### Your assignment
Return only the number of lines in the material below holding the string "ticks".

### Given material
........

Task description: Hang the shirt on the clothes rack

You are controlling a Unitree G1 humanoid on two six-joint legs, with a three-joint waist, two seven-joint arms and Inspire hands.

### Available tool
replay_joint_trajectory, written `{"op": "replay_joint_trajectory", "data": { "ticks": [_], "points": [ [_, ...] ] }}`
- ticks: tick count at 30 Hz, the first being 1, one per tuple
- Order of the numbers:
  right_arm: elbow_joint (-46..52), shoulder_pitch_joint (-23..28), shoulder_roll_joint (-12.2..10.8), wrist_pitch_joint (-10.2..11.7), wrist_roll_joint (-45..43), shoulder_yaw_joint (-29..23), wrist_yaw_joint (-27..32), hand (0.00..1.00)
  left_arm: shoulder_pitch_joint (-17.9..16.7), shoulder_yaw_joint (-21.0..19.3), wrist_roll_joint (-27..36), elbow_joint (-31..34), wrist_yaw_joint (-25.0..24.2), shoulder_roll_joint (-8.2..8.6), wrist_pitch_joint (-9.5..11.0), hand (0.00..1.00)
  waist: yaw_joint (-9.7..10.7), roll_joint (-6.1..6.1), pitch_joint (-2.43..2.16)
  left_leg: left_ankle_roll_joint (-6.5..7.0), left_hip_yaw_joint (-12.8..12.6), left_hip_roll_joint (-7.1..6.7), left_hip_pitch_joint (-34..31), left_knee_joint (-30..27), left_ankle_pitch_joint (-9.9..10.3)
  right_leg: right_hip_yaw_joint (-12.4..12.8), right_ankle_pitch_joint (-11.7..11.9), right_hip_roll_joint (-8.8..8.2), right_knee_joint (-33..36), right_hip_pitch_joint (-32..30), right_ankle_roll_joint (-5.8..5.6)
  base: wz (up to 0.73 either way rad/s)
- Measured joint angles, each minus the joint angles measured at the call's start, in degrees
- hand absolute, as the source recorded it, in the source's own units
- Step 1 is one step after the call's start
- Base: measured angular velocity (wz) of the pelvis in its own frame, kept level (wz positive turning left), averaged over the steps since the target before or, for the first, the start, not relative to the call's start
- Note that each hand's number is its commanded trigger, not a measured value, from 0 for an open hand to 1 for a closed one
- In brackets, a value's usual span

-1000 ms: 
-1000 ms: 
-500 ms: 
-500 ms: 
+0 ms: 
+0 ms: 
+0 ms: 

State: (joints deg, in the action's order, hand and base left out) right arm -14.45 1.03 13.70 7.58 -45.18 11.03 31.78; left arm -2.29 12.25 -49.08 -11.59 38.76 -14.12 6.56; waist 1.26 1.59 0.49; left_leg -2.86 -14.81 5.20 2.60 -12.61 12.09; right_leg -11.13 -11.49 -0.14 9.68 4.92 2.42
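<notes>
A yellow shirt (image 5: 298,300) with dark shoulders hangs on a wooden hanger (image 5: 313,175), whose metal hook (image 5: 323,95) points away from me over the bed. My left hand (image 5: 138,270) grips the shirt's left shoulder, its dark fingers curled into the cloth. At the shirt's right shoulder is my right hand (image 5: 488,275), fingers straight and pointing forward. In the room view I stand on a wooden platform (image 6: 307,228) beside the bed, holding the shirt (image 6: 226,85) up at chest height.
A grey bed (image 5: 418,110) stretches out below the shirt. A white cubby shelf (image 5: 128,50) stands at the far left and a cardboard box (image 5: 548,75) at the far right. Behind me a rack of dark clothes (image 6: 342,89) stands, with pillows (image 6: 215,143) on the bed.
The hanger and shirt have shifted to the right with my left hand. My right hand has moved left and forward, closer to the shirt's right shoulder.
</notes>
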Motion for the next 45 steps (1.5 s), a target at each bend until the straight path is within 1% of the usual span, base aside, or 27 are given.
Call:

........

### Reply to the task
2